### [DIRECTIONS FOR THIS TASK]
In your copy of the data below, reproduce every entry exactly and omit the pictures.
━━━━━ GIVEN RECORDS
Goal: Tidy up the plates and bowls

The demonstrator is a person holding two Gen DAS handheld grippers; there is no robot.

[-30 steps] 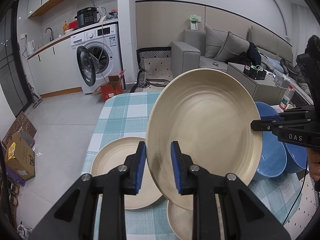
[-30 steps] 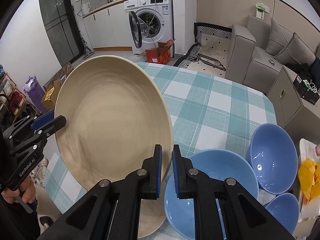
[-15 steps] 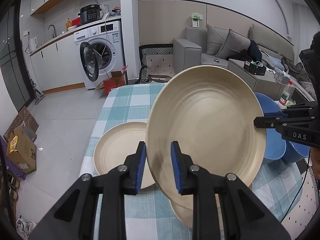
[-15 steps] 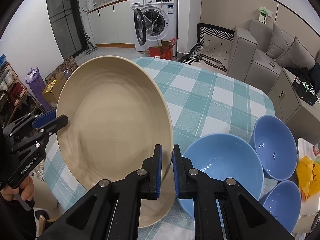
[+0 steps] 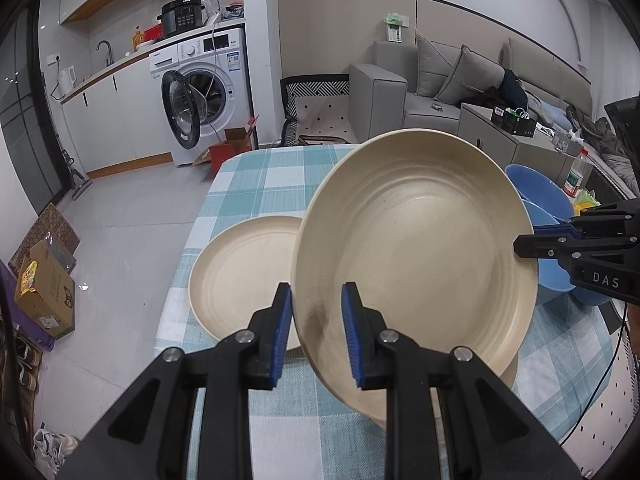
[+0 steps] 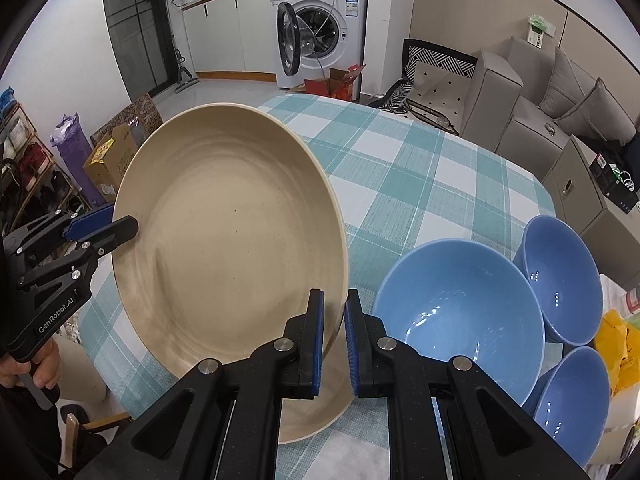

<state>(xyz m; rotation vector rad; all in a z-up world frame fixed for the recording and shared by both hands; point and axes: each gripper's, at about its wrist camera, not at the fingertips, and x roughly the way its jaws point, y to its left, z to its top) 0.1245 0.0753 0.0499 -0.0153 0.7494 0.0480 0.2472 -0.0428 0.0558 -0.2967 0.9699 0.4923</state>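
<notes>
We worked over a checked table (image 5: pixel 256 184). Both tools, the left gripper (image 5: pixel 316 332) and the right gripper (image 6: pixel 334 330), pinched one raised plate (image 5: pixel 416 256) above another plate (image 5: pixel 244 276); three bowls (image 6: pixel 460 320) beside it remained unstacked.

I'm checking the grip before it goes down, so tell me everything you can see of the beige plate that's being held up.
The held plate is round, matte beige and faintly speckled, with a raised rim and faint concentric rings, empty. It hangs tilted above the checked tablecloth, gripped at opposite rims by the left gripper and the right gripper, over another beige plate.
</notes>
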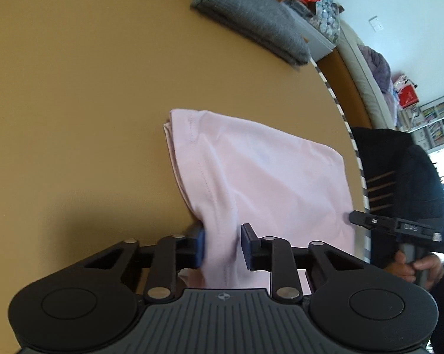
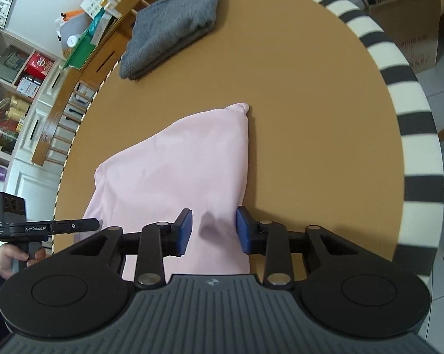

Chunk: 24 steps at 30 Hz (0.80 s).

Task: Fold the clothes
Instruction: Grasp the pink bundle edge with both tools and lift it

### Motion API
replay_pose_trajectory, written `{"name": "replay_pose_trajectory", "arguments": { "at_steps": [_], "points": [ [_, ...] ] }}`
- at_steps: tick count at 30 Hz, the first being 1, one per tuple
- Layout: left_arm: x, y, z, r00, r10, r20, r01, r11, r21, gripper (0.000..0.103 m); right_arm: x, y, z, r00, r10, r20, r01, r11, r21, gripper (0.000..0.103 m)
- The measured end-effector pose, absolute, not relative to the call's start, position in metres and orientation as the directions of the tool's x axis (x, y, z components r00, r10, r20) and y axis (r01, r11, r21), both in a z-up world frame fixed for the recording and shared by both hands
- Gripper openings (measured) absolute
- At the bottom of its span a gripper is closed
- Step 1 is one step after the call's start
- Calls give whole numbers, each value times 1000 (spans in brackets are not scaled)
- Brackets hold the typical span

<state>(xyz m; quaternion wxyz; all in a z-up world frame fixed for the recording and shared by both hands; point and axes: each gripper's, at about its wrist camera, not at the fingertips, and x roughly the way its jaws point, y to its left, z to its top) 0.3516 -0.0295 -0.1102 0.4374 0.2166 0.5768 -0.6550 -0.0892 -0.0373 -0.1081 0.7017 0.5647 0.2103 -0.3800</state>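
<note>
Round tan table [image 2: 310, 94], striped rim. A folded grey knit garment [image 2: 174, 26] lies at the far edge, well apart from the work.

The pink garment [image 2: 174, 171] lies at the near edge, partly folded. Its long axis runs from the near edge toward the table's centre, narrowing to a bunched tip that points far. Both tongs sit at its near end, side by side, so neither hand is clearly nearer.

Left gripper [image 1: 222, 246]: a raised ridge of pink cloth with a stitched seam passes between the blue pads. The left pad touches it; the right pad shows a slight gap. Grip not yet firm, by my reading.

Right gripper [image 2: 213, 230]: jaws apart, cloth between them, pads clear of it on both sides.

Judgement: the next fold carries the near end away toward the tip.
</note>
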Motion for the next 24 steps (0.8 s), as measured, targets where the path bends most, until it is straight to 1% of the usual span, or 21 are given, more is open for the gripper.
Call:
{"name": "replay_pose_trajectory", "arguments": {
  "at_steps": [1,3,4,5,6,9,10,11,12,16,21,24],
  "points": [
    [350,-29,-112,-525,-327,-786,822,42,-567,23,-89,-38,-109,628,-294,-720,765,68,640,33],
    [348,-30,-114,-525,-331,-784,822,40,-568,23,-88,-42,-112,648,-282,-707,746,51,664,33],
    [347,-31,-114,-524,-332,-785,821,47,-568,23,-86,-43,-113,658,-274,-701,737,42,675,30],
    [344,-33,-116,-521,-334,-785,822,52,-567,23,-83,-43,-115,660,-266,-703,736,39,676,18],
    [340,-33,-116,-514,-337,-788,829,40,-558,23,-79,-43,-116,652,-258,-713,745,43,666,11],
    [326,-32,-113,-481,-347,-805,859,-5,-511,21,-72,-41,-114,641,-272,-718,758,70,649,10],
    [323,-31,-111,-460,-353,-815,873,-15,-487,14,-70,-40,-113,634,-278,-722,763,75,642,9],
    [320,-30,-111,-439,-361,-823,885,-13,-466,10,-68,-38,-112,626,-285,-726,770,77,634,10],
    [319,-28,-110,-428,-369,-825,890,-13,-456,8,-66,-37,-110,617,-292,-731,777,80,625,10],
    [317,-23,-106,-412,-389,-824,896,-7,-444,7,-58,-33,-103,582,-315,-750,807,104,582,9],
    [324,-22,-93,-434,-437,-788,874,9,-486,7,-64,-34,-94,623,-349,-700,762,71,643,8],
    [328,-25,-79,-443,-468,-765,865,2,-502,7,-62,-39,-80,636,-368,-679,753,104,649,8]
  ]
}}
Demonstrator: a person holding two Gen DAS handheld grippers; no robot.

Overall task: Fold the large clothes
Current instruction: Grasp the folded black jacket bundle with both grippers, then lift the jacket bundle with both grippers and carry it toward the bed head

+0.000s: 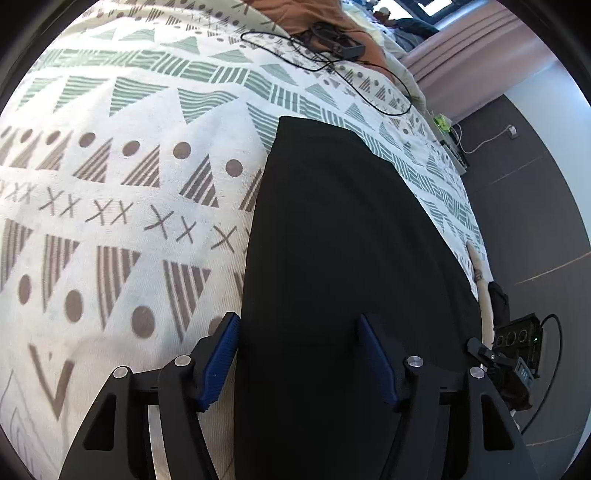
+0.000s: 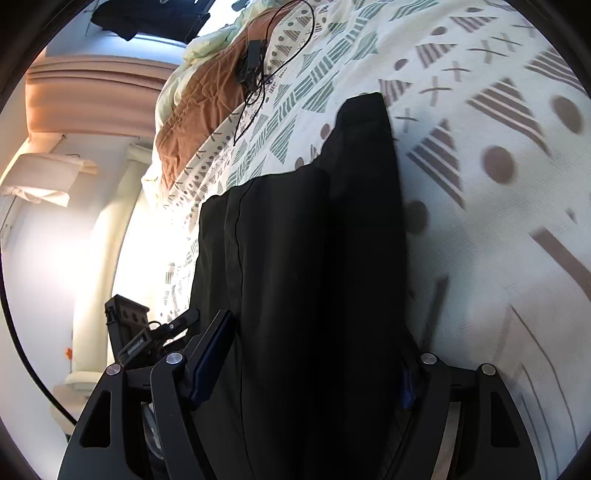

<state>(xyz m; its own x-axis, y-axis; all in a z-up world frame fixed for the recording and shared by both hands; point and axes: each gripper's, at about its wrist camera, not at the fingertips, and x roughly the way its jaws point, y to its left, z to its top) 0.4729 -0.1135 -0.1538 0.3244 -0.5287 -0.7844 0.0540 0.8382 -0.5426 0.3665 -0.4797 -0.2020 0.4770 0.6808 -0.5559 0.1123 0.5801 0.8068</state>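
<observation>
Black garment lies folded lengthwise on my patterned bedspread, running toward twelve o'clock; left gripper and right gripper straddle it, jaws apart. Cables at one o'clock, dark floor at three.

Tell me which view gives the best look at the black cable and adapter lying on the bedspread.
The left wrist view: the black cable and adapter lie sharp and spread out on the patterned bedspread beside the brown blanket. The right wrist view shows them too, but smaller and more bunched together.
</observation>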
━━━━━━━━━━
### [YOUR RESPONSE]
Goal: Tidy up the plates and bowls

The demonstrator is a person holding two Gen DAS handheld grippers; there is no robot.

[-30 steps] 
[-30 steps] 
[-15 steps] 
[-15 steps] 
[+0 steps] 
[+0 steps] 

<state>(xyz m; rotation vector rad; all in a z-up world frame fixed for the recording and shared by both hands; point and axes: each gripper's, at about its wrist camera, not at the fingertips, and x roughly the way its jaws point, y to its left, z to its top) 0.1245 0.0753 0.0499 -0.0153 0.7494 0.0480 0.2472 -0.0428 0.0558 -0.2967 0.9699 0.4923</state>
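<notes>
We worked over a checked table (image 5: pixel 256 184). Both tools, the left gripper (image 5: pixel 316 332) and the right gripper (image 6: pixel 334 330), pinched one raised plate (image 5: pixel 416 256) above another plate (image 5: pixel 244 276); three bowls (image 6: pixel 460 320) beside it remained unstacked.

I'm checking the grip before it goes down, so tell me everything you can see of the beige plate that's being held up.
The held plate is round, matte beige and faintly speckled, with a raised rim and faint concentric rings, empty. It hangs tilted above the checked tablecloth, gripped at opposite rims by the left gripper and the right gripper, over another beige plate.
</notes>
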
Chunk: 24 steps at 30 Hz (0.80 s).

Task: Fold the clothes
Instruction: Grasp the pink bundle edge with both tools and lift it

### Motion API
replay_pose_trajectory, written `{"name": "replay_pose_trajectory", "arguments": { "at_steps": [_], "points": [ [_, ...] ] }}`
- at_steps: tick count at 30 Hz, the first being 1, one per tuple
- Layout: left_arm: x, y, z, r00, r10, r20, r01, r11, r21, gripper (0.000..0.103 m); right_arm: x, y, z, r00, r10, r20, r01, r11, r21, gripper (0.000..0.103 m)
- The measured end-effector pose, absolute, not relative to the call's start, position in metres and orientation as the directions of the tool's x axis (x, y, z components r00, r10, r20) and y axis (r01, r11, r21), both in a z-up world frame fixed for the recording and shared by both hands
- Gripper openings (measured) absolute
- At the bottom of its span a gripper is closed
- Step 1 is one step after the call's start
- Calls give whole numbers, each value times 1000 (spans in brackets are not scaled)
- Brackets hold the typical span

<state>(xyz m; quaternion wxyz; all in a z-up world frame fixed for the recording and shared by both hands; point and axes: each gripper's, at about its wrist camera, not at the fingertips, and x roughly the way its jaws point, y to its left, z to its top) 0.3516 -0.0295 -0.1102 0.4374 0.2166 0.5768 -0.6550 -0.0892 -0.0373 -0.1081 0.7017 0.5647 0.2103 -0.3800</state>
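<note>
Round tan table [image 2: 310, 94], striped rim. A folded grey knit garment [image 2: 174, 26] lies at the far edge, well apart from the work.

The pink garment [image 2: 174, 171] lies at the near edge, partly folded. Its long axis runs from the near edge toward the table's centre, narrowing to a bunched tip that points far. Both tongs sit at its near end, side by side, so neither hand is clearly nearer.

Left gripper [image 1: 222, 246]: a raised ridge of pink cloth with a stitched seam passes between the blue pads. The left pad touches it; the right pad shows a slight gap. Grip not yet firm, by my reading.

Right gripper [image 2: 213, 230]: jaws apart, cloth between them, pads clear of it on both sides.

Judgement: the next fold carries the near end away toward the tip.
</note>
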Motion for the next 24 steps (0.8 s), as measured, targets where the path bends most, until it is straight to 1% of the usual span, or 21 are given, more is open for the gripper.
Call:
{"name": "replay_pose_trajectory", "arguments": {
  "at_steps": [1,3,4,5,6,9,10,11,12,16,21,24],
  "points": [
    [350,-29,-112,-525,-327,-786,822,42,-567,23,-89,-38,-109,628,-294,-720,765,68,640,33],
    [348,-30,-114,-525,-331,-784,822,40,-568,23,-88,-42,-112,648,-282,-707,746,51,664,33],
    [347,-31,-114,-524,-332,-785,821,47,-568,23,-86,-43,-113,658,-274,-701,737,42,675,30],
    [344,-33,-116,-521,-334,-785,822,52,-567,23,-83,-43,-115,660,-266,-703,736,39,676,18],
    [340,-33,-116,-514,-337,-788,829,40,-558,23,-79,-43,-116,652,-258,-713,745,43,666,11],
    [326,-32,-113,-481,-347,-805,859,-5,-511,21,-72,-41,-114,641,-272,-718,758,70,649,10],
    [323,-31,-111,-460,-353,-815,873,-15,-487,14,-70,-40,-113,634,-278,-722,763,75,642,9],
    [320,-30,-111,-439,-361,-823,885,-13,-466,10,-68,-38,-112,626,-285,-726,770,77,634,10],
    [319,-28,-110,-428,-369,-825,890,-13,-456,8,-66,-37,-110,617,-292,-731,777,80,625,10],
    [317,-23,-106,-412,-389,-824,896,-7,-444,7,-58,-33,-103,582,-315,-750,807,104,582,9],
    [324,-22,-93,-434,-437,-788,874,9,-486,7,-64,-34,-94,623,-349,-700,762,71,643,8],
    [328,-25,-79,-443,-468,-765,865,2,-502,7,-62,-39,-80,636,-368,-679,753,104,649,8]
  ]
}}
Demonstrator: a person holding two Gen DAS handheld grippers; no robot.

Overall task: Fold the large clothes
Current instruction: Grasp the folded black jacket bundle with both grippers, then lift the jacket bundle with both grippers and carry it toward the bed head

+0.000s: 
+0.000s: 

<state>(xyz m; its own x-axis, y-axis; all in a z-up world frame fixed for the recording and shared by both hands; point and axes: each gripper's, at about its wrist camera, not at the fingertips, and x roughly the way its jaws point, y to its left, z to its top) 0.4729 -0.1135 -0.1538 0.3244 -0.5287 -0.7844 0.0540 0.8382 -0.5426 0.3665 -0.4797 -0.2020 0.4770 0.6808 -0.5559 0.1123 0.5801 0.8068</state>
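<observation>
Black garment lies folded lengthwise on my patterned bedspread, running toward twelve o'clock; left gripper and right gripper straddle it, jaws apart. Cables at one o'clock, dark floor at three.

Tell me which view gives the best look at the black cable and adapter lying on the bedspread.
The left wrist view: the black cable and adapter lie sharp and spread out on the patterned bedspread beside the brown blanket. The right wrist view shows them too, but smaller and more bunched together.
</observation>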

With that, the answer is done.